In recent developments, Edward Snowden is perceived to have decided to call Venezuela his new home. According to CBS News, Venezuela seems to be the best choice because they are the most well equip nation to get Snowden there safely and keep him protected from extradition. Venezuela Foreign Minister, Elias Jaua, states, “Even if we wanted to, and we don’t, we wouldn’t extradite him, nor should we because it is not legal nor ethical.” Although a destination has finally been decided upon, the mission to get Snowden to safety is far away from complete. Currently, Snowden’s route on his “flight of liberty” has yet to be decided, and according to New York Magazine, the journey could become very costly. “A former CIA analyst suggested a private jet, which could run up to $200,000, but might be able to make it to Caracas from Russia where, as far as we know, Snowden remains at Sheremetyevo Airport — without refueling. ” Edward Snowden’s travel arrangements could take weeks to finalize.
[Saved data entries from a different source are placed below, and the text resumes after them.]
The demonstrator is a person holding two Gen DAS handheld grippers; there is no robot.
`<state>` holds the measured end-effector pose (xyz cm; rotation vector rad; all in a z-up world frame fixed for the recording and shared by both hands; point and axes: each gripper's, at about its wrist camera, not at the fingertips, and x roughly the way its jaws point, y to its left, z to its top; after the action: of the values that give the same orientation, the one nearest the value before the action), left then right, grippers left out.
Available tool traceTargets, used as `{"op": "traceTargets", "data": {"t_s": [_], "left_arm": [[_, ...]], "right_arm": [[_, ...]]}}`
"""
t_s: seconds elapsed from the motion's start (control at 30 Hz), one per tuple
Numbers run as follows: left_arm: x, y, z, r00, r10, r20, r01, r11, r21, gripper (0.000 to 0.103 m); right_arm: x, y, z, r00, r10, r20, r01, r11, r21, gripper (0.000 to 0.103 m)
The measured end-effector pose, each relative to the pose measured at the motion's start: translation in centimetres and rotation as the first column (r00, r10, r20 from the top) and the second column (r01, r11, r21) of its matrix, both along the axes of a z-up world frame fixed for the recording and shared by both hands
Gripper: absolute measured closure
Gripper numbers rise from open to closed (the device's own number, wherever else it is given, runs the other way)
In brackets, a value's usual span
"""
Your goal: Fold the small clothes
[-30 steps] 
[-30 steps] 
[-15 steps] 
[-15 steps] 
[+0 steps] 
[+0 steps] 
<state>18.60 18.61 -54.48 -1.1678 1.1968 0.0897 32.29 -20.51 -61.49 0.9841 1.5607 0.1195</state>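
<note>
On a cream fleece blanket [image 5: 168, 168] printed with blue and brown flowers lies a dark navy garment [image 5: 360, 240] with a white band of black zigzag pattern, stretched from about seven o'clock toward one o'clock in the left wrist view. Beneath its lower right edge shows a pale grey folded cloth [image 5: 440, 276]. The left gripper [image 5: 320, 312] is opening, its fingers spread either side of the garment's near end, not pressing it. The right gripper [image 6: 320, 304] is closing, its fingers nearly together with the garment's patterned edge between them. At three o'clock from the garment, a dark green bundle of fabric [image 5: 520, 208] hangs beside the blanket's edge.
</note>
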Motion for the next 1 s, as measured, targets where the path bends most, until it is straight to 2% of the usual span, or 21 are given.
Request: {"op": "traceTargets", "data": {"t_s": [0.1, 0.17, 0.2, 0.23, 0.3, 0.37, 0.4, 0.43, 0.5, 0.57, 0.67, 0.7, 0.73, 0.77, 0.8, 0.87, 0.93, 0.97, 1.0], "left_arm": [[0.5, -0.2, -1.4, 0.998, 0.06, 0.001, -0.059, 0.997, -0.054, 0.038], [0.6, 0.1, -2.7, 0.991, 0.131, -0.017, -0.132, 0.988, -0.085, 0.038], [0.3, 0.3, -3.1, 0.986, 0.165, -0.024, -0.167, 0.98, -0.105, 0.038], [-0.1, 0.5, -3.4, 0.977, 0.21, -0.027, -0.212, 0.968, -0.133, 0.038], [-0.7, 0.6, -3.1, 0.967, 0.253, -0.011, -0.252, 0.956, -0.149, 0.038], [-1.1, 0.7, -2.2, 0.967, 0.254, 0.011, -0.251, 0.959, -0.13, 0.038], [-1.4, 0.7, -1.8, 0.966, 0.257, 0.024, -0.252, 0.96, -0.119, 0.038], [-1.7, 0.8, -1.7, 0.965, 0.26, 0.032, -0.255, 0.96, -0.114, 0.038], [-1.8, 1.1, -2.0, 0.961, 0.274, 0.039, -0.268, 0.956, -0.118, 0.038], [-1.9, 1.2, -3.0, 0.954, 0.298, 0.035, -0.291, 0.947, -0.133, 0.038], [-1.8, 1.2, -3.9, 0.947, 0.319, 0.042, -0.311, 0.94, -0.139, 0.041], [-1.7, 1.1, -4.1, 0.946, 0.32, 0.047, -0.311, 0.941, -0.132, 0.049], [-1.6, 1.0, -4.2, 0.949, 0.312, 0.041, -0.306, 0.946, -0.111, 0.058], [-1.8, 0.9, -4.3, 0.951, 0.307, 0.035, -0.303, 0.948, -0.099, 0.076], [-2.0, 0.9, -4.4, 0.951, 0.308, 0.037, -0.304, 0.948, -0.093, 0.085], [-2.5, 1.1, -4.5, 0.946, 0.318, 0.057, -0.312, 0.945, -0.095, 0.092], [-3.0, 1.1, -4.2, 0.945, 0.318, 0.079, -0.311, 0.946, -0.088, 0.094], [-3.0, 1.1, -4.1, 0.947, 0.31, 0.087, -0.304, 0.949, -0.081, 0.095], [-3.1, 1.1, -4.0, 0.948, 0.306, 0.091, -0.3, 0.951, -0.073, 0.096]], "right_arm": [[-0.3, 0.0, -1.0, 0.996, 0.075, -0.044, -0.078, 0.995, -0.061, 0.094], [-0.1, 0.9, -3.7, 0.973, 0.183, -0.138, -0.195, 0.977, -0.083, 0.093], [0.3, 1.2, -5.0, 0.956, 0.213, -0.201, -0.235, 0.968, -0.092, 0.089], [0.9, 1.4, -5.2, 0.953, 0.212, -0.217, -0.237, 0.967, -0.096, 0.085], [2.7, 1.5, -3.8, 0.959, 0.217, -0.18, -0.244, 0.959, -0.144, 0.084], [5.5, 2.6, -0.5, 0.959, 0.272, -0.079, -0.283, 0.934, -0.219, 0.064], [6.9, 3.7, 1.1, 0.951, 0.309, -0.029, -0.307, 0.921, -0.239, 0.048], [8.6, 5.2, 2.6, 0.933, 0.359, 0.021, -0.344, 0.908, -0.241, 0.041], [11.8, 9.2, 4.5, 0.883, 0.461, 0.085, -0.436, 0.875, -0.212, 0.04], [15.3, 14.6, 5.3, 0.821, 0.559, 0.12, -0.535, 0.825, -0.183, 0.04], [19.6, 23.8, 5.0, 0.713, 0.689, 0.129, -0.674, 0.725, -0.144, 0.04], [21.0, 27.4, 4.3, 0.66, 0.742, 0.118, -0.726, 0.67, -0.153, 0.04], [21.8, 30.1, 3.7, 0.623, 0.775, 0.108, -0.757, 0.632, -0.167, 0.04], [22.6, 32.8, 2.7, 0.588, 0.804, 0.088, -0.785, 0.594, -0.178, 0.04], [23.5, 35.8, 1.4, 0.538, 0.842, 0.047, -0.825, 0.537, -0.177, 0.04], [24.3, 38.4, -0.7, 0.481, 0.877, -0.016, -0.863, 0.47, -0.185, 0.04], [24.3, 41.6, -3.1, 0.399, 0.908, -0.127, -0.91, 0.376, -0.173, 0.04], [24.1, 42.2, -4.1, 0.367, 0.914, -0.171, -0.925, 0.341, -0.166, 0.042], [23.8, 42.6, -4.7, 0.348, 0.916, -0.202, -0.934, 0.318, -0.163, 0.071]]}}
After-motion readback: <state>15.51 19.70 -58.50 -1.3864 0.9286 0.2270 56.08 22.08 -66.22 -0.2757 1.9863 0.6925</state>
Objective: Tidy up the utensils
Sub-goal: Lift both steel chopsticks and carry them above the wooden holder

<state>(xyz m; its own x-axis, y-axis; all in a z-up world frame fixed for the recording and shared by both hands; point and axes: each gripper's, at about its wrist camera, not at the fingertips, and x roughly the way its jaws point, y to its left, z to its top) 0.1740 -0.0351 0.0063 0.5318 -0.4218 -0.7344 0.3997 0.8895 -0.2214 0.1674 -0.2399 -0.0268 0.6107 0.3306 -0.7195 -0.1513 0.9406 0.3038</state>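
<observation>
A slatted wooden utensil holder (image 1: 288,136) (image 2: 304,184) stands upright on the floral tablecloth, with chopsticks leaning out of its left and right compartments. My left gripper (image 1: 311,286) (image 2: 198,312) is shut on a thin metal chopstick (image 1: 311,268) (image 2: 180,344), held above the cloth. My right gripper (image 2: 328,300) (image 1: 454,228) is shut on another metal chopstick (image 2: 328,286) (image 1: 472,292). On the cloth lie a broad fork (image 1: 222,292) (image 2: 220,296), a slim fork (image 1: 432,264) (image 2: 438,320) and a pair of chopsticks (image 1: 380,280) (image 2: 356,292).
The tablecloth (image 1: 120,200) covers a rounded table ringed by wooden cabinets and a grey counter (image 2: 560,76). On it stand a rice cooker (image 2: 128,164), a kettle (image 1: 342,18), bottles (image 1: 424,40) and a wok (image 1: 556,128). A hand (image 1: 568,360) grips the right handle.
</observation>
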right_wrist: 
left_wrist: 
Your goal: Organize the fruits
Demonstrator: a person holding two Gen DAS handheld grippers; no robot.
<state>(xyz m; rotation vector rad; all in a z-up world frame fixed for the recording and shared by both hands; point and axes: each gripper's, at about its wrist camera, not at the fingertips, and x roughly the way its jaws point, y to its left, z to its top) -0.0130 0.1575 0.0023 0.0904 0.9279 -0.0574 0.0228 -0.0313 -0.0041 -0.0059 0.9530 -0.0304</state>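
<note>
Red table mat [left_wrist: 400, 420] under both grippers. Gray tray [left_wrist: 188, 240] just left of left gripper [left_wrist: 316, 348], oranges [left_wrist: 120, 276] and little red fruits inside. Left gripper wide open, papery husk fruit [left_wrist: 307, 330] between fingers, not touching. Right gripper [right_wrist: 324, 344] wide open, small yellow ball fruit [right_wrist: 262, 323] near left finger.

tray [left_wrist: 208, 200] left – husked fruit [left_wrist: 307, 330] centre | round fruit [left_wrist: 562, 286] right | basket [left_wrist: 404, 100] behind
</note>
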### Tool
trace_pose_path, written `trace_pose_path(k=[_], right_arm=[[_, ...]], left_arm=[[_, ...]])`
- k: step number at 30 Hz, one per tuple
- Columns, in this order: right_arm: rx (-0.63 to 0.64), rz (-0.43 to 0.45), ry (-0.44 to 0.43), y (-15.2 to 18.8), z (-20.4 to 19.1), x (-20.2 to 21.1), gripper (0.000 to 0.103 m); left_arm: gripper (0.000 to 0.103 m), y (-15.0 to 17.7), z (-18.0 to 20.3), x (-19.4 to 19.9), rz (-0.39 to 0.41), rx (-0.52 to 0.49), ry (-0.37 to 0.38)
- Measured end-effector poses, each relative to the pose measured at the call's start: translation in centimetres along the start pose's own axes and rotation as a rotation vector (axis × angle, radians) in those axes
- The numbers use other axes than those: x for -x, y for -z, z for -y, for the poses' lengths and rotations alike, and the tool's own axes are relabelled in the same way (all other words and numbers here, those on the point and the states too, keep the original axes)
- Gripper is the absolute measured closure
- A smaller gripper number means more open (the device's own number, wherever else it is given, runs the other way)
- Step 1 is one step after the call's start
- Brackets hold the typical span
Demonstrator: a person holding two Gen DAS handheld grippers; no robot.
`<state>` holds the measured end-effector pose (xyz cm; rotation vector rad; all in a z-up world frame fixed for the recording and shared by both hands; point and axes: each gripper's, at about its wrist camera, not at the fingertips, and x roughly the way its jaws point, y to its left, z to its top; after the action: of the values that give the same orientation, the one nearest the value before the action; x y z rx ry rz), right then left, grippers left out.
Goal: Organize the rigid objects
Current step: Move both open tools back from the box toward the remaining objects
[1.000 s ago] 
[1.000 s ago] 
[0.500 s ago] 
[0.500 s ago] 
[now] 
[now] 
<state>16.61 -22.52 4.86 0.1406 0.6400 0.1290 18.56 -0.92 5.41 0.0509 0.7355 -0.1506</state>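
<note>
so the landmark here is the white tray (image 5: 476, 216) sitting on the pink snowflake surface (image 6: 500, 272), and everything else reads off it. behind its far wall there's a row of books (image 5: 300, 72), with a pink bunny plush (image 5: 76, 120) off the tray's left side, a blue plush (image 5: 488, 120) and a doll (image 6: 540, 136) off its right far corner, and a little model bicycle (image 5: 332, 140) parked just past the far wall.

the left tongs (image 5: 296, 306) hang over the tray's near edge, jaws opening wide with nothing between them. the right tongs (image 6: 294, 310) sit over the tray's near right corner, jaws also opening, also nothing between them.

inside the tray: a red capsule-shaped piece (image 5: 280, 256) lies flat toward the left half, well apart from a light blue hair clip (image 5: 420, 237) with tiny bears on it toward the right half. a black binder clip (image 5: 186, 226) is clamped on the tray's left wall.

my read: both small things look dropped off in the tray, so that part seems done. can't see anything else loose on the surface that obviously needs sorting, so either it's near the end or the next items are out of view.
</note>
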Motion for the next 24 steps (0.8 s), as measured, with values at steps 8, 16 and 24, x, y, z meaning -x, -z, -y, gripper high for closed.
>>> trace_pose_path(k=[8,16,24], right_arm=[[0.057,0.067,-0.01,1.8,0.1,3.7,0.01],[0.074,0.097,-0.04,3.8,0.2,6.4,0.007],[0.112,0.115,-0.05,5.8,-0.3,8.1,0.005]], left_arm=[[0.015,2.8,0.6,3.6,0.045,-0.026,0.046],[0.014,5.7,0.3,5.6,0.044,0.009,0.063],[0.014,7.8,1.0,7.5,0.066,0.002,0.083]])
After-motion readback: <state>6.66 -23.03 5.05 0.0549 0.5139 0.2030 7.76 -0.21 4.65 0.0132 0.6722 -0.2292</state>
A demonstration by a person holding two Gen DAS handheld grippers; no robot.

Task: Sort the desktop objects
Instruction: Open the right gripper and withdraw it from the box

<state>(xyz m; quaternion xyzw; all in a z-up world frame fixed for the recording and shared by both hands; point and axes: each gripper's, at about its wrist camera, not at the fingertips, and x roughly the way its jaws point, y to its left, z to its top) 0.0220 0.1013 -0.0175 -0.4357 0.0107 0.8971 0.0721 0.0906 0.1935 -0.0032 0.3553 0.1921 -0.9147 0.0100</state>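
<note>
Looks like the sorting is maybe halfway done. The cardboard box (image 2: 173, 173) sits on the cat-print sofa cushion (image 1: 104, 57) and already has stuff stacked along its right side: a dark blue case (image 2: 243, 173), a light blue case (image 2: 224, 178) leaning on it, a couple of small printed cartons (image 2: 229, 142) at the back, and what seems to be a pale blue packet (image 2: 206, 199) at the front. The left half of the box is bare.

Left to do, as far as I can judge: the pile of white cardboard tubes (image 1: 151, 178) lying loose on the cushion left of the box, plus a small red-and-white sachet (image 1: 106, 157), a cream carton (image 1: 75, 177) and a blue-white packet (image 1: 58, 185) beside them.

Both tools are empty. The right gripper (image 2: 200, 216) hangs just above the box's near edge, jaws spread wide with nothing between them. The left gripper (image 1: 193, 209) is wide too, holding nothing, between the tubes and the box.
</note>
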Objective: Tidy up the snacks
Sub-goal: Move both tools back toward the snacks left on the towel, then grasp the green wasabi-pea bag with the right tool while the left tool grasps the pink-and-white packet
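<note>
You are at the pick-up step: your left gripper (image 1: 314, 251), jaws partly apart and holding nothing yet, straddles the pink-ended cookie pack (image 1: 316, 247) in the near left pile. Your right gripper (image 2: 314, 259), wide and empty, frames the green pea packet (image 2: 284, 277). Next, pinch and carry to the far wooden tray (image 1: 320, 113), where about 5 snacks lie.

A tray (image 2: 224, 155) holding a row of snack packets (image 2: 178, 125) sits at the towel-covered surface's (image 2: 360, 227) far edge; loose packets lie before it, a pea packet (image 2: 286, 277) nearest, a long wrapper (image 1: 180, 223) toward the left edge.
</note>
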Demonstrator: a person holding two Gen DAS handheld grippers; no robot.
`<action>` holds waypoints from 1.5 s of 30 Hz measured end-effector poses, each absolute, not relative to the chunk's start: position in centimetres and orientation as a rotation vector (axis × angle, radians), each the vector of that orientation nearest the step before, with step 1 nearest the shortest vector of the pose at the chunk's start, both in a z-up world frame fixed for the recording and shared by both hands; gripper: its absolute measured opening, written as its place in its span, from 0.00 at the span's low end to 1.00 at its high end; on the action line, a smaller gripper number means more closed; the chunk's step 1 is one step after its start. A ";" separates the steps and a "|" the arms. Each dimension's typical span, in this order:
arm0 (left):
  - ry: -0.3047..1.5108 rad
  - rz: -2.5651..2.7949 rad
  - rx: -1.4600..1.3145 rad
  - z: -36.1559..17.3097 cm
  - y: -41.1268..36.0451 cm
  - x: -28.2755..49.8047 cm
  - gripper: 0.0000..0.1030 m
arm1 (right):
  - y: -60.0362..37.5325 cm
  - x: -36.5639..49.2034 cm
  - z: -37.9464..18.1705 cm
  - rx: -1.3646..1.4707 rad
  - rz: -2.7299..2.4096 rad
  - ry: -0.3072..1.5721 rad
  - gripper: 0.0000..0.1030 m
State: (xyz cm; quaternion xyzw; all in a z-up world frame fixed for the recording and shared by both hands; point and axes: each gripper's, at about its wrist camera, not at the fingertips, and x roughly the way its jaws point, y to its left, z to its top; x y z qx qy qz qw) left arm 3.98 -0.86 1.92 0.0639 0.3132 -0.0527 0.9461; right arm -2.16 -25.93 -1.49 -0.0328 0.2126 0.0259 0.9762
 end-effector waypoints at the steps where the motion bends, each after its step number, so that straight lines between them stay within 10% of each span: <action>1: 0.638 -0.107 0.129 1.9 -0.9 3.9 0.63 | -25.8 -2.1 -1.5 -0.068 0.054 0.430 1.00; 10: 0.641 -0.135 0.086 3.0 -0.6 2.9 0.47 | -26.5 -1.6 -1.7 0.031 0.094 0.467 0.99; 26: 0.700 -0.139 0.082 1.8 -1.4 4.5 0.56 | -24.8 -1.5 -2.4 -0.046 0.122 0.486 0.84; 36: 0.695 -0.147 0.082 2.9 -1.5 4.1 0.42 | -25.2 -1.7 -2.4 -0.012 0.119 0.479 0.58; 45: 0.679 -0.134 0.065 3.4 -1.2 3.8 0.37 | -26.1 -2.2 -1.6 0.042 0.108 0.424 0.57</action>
The story of Edward Snowden brings many different points of debate to the forefront of the national conversation. The one that currently interests me the most is privacy vs. protection. When discussing a nation that was founded on certain established freedoms, is it more important to hold a citizen’s right to privacy in the highest regard? Or is the government’s obligation to protect its citizens from harm its highest responsibility?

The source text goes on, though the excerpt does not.